▶ **TASK REQUIREMENTS**
From the first line to the last, set down the material exactly, leaving out its pictures.

▶ **DATA LISTING**
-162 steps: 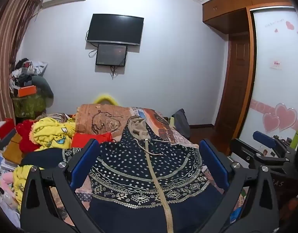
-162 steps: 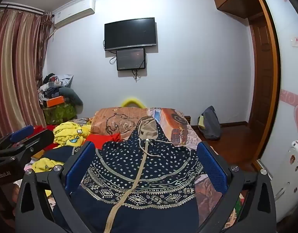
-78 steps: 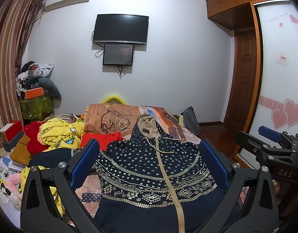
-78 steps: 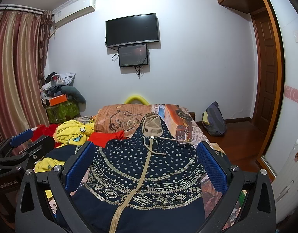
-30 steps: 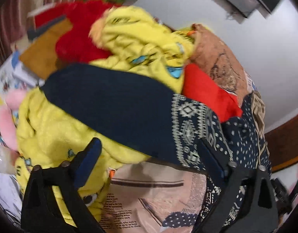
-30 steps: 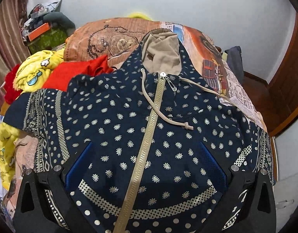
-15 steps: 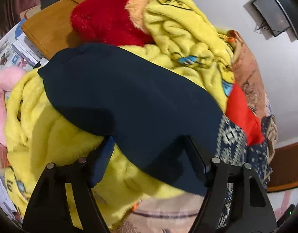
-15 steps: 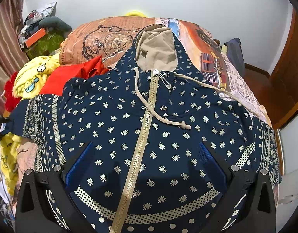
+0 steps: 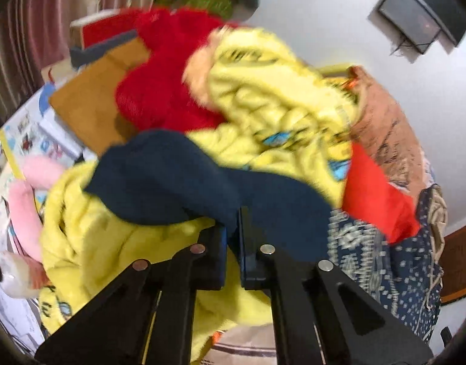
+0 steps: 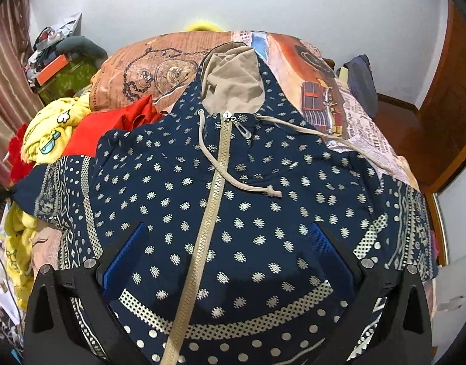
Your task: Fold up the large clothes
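Note:
A navy hoodie (image 10: 248, 182) with pale dots, a beige zipper (image 10: 214, 188) and a beige-lined hood (image 10: 233, 82) lies spread face up on the bed. Its left sleeve (image 9: 172, 176), plain navy at the end, runs out over yellow fleece. My left gripper (image 9: 233, 222) is shut on that sleeve, a fold of navy cloth pinched between the pads. The left wrist view is blurred. My right gripper (image 10: 228, 231) hovers over the hoodie's chest, open, its blue pads wide apart on either side of the zipper and holding nothing.
Yellow fleece garments (image 9: 278, 106), a red fluffy garment (image 9: 160, 91) and a red cloth (image 9: 372, 188) are heaped left of the hoodie. A pink plush toy (image 9: 26, 200) and a brown board (image 9: 90, 106) lie further left. The printed bedcover (image 10: 160, 64) stretches behind; a wooden door (image 10: 445, 91) stands right.
My left gripper's jaws have gone from wide apart around the sleeve to shut on it, and the sleeve end has bunched up. The right gripper stays open over the chest.

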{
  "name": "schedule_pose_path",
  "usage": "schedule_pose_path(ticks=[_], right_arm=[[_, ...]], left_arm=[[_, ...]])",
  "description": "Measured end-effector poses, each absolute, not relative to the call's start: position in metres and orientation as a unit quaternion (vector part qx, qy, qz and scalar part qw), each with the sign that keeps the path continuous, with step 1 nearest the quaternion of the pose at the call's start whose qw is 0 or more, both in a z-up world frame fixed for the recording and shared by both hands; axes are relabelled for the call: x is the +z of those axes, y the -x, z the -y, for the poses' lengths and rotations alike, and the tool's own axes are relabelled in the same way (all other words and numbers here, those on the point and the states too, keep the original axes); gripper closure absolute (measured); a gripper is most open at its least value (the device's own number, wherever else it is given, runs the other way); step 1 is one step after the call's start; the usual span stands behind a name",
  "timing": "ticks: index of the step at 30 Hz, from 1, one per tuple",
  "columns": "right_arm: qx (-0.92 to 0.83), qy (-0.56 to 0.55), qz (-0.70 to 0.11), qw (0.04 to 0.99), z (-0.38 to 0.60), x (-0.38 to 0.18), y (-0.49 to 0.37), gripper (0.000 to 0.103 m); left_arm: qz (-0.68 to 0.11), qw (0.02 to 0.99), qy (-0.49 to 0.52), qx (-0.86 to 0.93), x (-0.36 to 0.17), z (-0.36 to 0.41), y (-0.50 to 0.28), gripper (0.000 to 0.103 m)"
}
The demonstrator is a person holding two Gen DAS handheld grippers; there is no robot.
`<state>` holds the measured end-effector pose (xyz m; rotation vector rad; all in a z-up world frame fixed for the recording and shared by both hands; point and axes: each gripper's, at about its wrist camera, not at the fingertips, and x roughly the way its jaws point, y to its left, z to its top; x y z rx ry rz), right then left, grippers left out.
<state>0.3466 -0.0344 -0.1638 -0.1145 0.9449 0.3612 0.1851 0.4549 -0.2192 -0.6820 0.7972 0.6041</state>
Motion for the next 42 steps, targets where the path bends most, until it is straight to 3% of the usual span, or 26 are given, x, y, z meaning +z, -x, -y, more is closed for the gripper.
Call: schedule_pose_path(ticks=[12,19,25,31,42], right_arm=[[0.174,0.041,-0.426,0.887,0.058,-0.139,-0.335,0.0],[0.176,0.045,-0.403,0.897,0.077,-0.124,-0.328,0.0],[0.173,0.035,-0.392,0.903,0.103,-0.118,-0.32,0.0],[0.155,0.031,-0.401,0.902,0.129,-0.127,-0.317,0.0],[0.132,0.017,-0.446,0.885,0.161,-0.159,-0.321,0.0]], left_arm=[[-0.293,0.918,0.209,0.167,-0.083,-0.333,-0.228,0.099],[-0.289,0.938,0.182,0.054,-0.053,-0.219,-0.283,0.099],[-0.334,0.931,0.147,-0.02,-0.075,-0.117,-0.333,0.099],[-0.419,0.9,0.105,-0.067,-0.136,-0.033,-0.365,0.099],[-0.541,0.831,0.043,-0.123,-0.218,0.03,-0.365,0.097]])
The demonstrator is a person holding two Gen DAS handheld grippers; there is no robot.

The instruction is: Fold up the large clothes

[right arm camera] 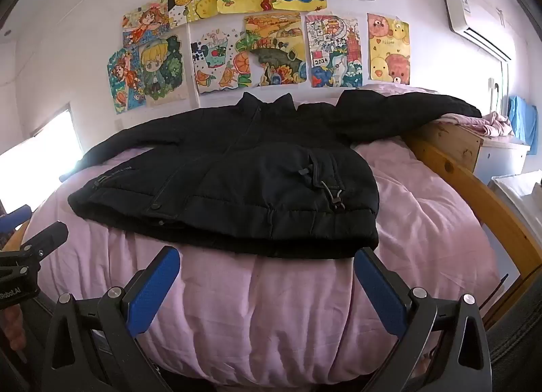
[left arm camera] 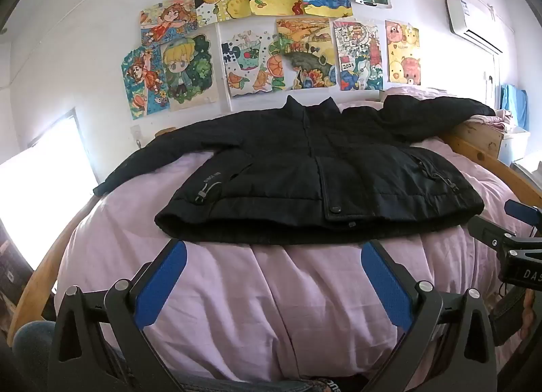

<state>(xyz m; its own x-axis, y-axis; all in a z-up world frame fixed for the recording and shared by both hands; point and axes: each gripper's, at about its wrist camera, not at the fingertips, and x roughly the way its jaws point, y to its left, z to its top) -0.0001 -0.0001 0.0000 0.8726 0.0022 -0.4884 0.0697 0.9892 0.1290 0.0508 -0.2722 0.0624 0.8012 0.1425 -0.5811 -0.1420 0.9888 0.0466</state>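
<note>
Left wrist view: the left gripper hangs with its blue pads spread wide and nothing between them, over the bare pink bedcover.
Jacket position: the black jacket lies flat and front-up on the bed, ahead of and beyond both grippers, collar toward the wall of drawings, hem toward the tools.
Long axis: sleeve to sleeve it runs left to right across the bed, square to the way both tools point.
Left sleeve: it stretches out to the left edge of the bed, well apart from either tool.
Hem: it lies just beyond the left fingertips, not touched by them.
Right sleeve: it trails off to the right onto the wooden bed frame.
Right wrist view: the right gripper is likewise spread wide and empty; the right corner of the hem sits just at its right fingertip, contact uncertain.
Nearer hand: each side of the jacket is closest to the gripper on that same side, so the first fold likely starts with whichever sleeve is taken by its own-side hand.
</note>
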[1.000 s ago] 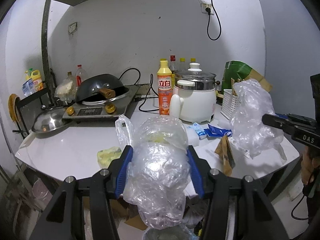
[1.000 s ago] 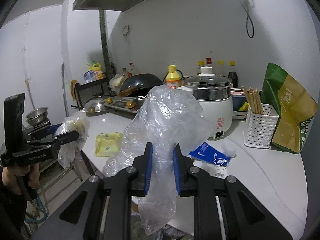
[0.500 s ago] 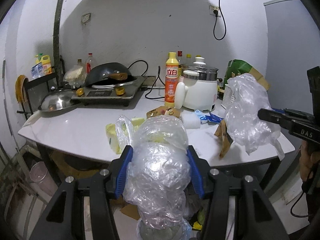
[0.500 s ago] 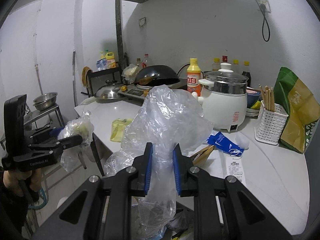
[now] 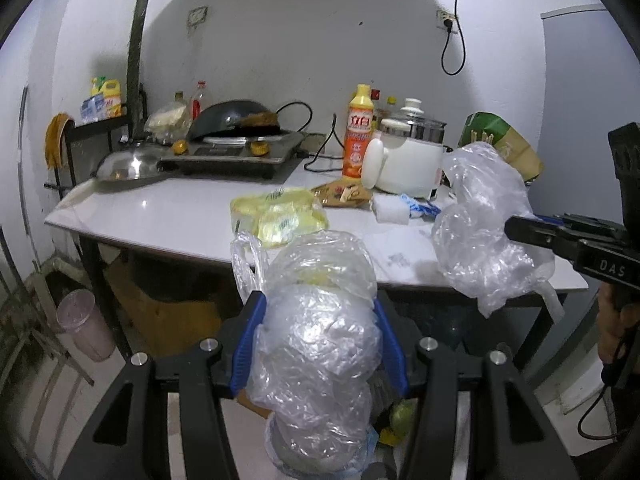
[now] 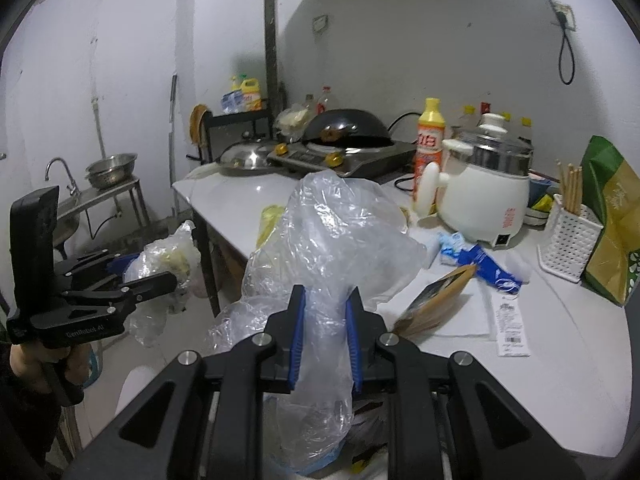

▶ **SOLVED PROBLEM**
-162 steps: 
-162 steps: 
-78 steps: 
-78 steps: 
-30 steps: 
-30 steps: 
-15 steps: 
-15 steps: 
+0 steps: 
+0 steps: 
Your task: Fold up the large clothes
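Note:
A navy hoodie (image 10: 248, 182) with pale dots, a beige zipper (image 10: 214, 188) and a beige-lined hood (image 10: 233, 82) lies spread face up on the bed. Its left sleeve (image 9: 172, 176), plain navy at the end, runs out over yellow fleece. My left gripper (image 9: 233, 222) is shut on that sleeve, a fold of navy cloth pinched between the pads. The left wrist view is blurred. My right gripper (image 10: 228, 231) hovers over the hoodie's chest, open, its blue pads wide apart on either side of the zipper and holding nothing.
Yellow fleece garments (image 9: 278, 106), a red fluffy garment (image 9: 160, 91) and a red cloth (image 9: 372, 188) are heaped left of the hoodie. A pink plush toy (image 9: 26, 200) and a brown board (image 9: 90, 106) lie further left. The printed bedcover (image 10: 160, 64) stretches behind; a wooden door (image 10: 445, 91) stands right.
My left gripper's jaws have gone from wide apart around the sleeve to shut on it, and the sleeve end has bunched up. The right gripper stays open over the chest.
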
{
  "name": "schedule_pose_path",
  "usage": "schedule_pose_path(ticks=[_], right_arm=[[_, ...]], left_arm=[[_, ...]])",
  "description": "Measured end-effector poses, each absolute, not relative to the call's start: position in metres and orientation as a unit quaternion (vector part qx, qy, qz and scalar part qw), each with the sign that keeps the path continuous, with step 1 nearest the quaternion of the pose at the call's start whose qw is 0 or more, both in a z-up world frame fixed for the recording and shared by both hands; axes are relabelled for the call: x is the +z of those axes, y the -x, z the -y, for the poses' lengths and rotations alike, and the tool's own axes are relabelled in the same way (all other words and numbers here, those on the point and the states too, keep the original axes); gripper closure absolute (measured); a gripper is most open at its least value (the device's own number, wherever else it is given, runs the other way); step 1 is one step after the call's start; the usual span stands behind a name",
  "timing": "ticks: index of the step at 30 Hz, from 1, one per tuple",
  "columns": "right_arm: qx (-0.92 to 0.83), qy (-0.56 to 0.55), qz (-0.70 to 0.11), qw (0.04 to 0.99), z (-0.38 to 0.60), x (-0.38 to 0.18), y (-0.49 to 0.37), gripper (0.000 to 0.103 m); left_arm: qz (-0.68 to 0.11), qw (0.02 to 0.99), qy (-0.49 to 0.52), qx (-0.86 to 0.93), x (-0.36 to 0.17), z (-0.36 to 0.41), y (-0.50 to 0.28), gripper (0.000 to 0.103 m)"
}
The demonstrator is a person holding two Gen DAS handheld grippers; there is no robot.
`<state>` holds the measured end-effector pose (xyz m; rotation vector rad; all in a z-up world frame fixed for the recording and shared by both hands; point and axes: each gripper's, at about its wrist camera, not at the fingertips, and x roughly the way its jaws point, y to its left, z to its top; x y z rx ry rz), right then left, grippers left out.
<state>0.3466 -0.0344 -0.1638 -0.1145 0.9449 0.3612 0.1851 0.4549 -0.2192 -0.6820 0.7972 0.6041</state>
Motion for the next 42 steps, targets where the path bends most, until it is straight to 3% of the usual span, or 26 are given, x, y, z meaning +z, -x, -y, more is closed for the gripper.
Call: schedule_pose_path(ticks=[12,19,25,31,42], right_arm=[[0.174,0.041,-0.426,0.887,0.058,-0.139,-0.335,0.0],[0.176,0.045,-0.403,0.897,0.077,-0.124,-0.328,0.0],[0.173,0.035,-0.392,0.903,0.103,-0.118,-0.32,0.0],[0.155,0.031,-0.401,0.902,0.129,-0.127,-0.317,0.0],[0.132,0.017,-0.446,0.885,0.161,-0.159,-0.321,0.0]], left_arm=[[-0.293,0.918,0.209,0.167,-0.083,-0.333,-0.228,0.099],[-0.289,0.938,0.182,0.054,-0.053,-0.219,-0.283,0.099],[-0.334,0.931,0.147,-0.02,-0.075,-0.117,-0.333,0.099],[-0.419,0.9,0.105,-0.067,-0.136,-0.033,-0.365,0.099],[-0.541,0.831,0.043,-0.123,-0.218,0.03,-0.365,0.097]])
The demonstrator is a person holding two Gen DAS handheld grippers; there is no robot.

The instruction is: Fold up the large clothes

[right arm camera] 
[left arm camera] 

<state>(xyz m; its own x-axis, y-axis; all in a z-up world frame fixed for the recording and shared by both hands; point and axes: each gripper's, at about its wrist camera, not at the fingertips, and x roughly the way its jaws point, y to its left, z to its top) -0.0001 -0.0001 0.0000 0.8726 0.0022 -0.4884 0.0697 0.9892 0.1290 0.0508 -0.2722 0.0624 0.8012 0.1425 -0.5811 -0.1420 0.9888 0.0466</state>
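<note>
Left wrist view: the left gripper hangs with its blue pads spread wide and nothing between them, over the bare pink bedcover.
Jacket position: the black jacket lies flat and front-up on the bed, ahead of and beyond both grippers, collar toward the wall of drawings, hem toward the tools.
Long axis: sleeve to sleeve it runs left to right across the bed, square to the way both tools point.
Left sleeve: it stretches out to the left edge of the bed, well apart from either tool.
Hem: it lies just beyond the left fingertips, not touched by them.
Right sleeve: it trails off to the right onto the wooden bed frame.
Right wrist view: the right gripper is likewise spread wide and empty; the right corner of the hem sits just at its right fingertip, contact uncertain.
Nearer hand: each side of the jacket is closest to the gripper on that same side, so the first fold likely starts with whichever sleeve is taken by its own-side hand.
</note>
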[1.000 s ago] 
[1.000 s ago] 
[0.500 s ago] 
[0.500 s ago] 
[now] 
[now] 

No more work is required for the exercise.